Gov. Scott helped open the Department of Economic Opportunity on Oct. 5. The law that created the new agency also gave Scott unprecedented control over incentive awards up to $5 million. (Photo courtesy of Rick Scott.)

By Ralph De La Cruz
Florida Center for Investigative Reporting

“Jobs” is the political word of the day. In a nation and a state desperate to get back to work, politicians are given the leeway to do almost anything in the name of jobs.

That might explain how Florida has been fleeced of tens of millions of dollars in corporate welfare.

The Orlando Sentinel’s Aaron Deslatte reports that, over the past 16 years, the state has given companies more than $1.7 billion in tax credits, rebates and other incentives. In return, those companies were supposed to hire Floridians. But it turns out that only about one-third of the 224,286 promised jobs have been created.

Nearly 1,000 companies — 971 — received state aid but have not created a job, yet have been awarded $1.1 billion. Another 33 companies were awarded $24.3 million to create 5,696 jobs, but they actually lost 1,550 jobs.

Soon-to-be Senate President Don Gaetz is so concerned, he wants the state to investigate and see if it can get a refund from some of the companies.

Understandable, then, why Gov. Rick Scott decided to do away with the Office of Tourism, Trade and Economic Development.

Only thing is, he also decided to do away with the Department of Community Affairs parts of the Agency for Workforce Innovation and merge it all into a mega-department with a mega-budget that he controls.

Senate Bill 2156 not only created the new Department of Economic Opportunity, but it also gave Scott unprecedented control over incentive awards up to $5 million.
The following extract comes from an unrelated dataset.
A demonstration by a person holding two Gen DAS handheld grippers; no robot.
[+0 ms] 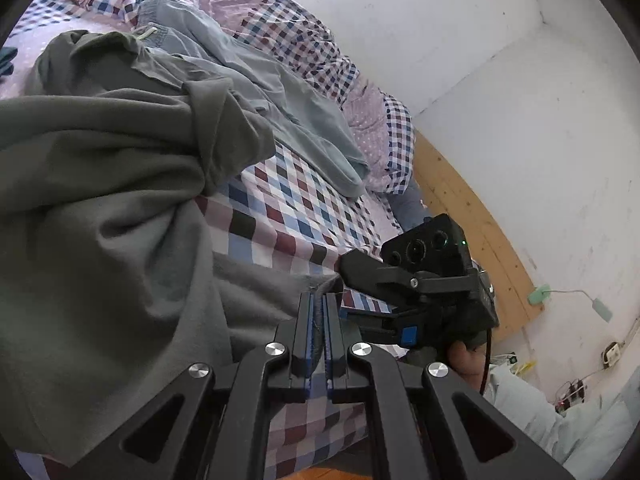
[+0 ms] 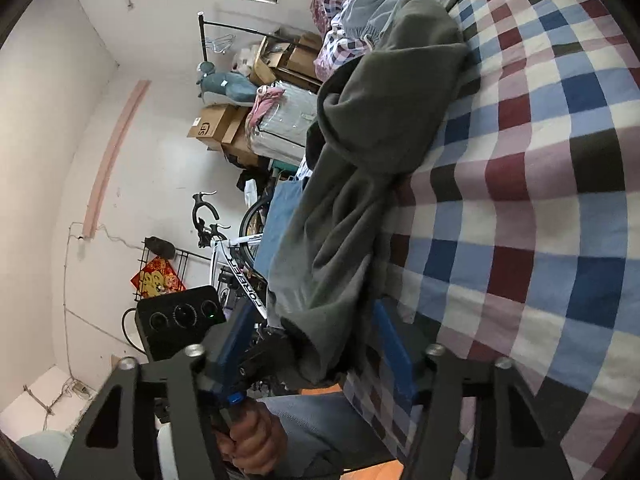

He can hand them out like candy on Halloween with no, or little, oversight.

When Scott signed the law, his office issued a press release that said, in part:

“The bill enhances the state’s ability to quickly react to business development opportunities in two ways.  It cuts to 10 days the required time to approve or deny requests for state incentive funds; currently, this process can take up to 42 days.  In addition, the Governor is authorized to approve incentive awards under $2 million without legislative approval or consultation, and for awards from $2 million to $5 million, the Governor must simply notify the chairs and vice chairs of the Legislative Budget Commission (LBC).”

So money can be given out quicker, easier and with less oversight than the $1.7 billion we’ve already given.

In this, his first year holding the purse strings, Scott wanted to give out $300 million in cash incentives. Lawmakers limited him to $93 million.

A job-creation program that did seem to work was the 2009 American Recovery and Reinvestment Act, often referred to as the Stimulus Bill. The $19.2 billion that Florida receivedin stimulus funds actually created 173,000 jobs, although that number has dwindled by 10,000 now that the program has ended.

But Scott, a Republican, has vehemently opposed the stimulus, which was a program of President Barack Obama, a Democrat. He’s gone so far as to turn down stimulus money. The state has not even bothered to keep up a website that monitored the impact of the stimulus.

“We’re not in the business of promoting the stimulus as a get-to-work program,” Scott spokesman Brian Burgess said.

Considering the state of the economy, you would hope the governor would be in the business of promoting any and all get-to-work programs.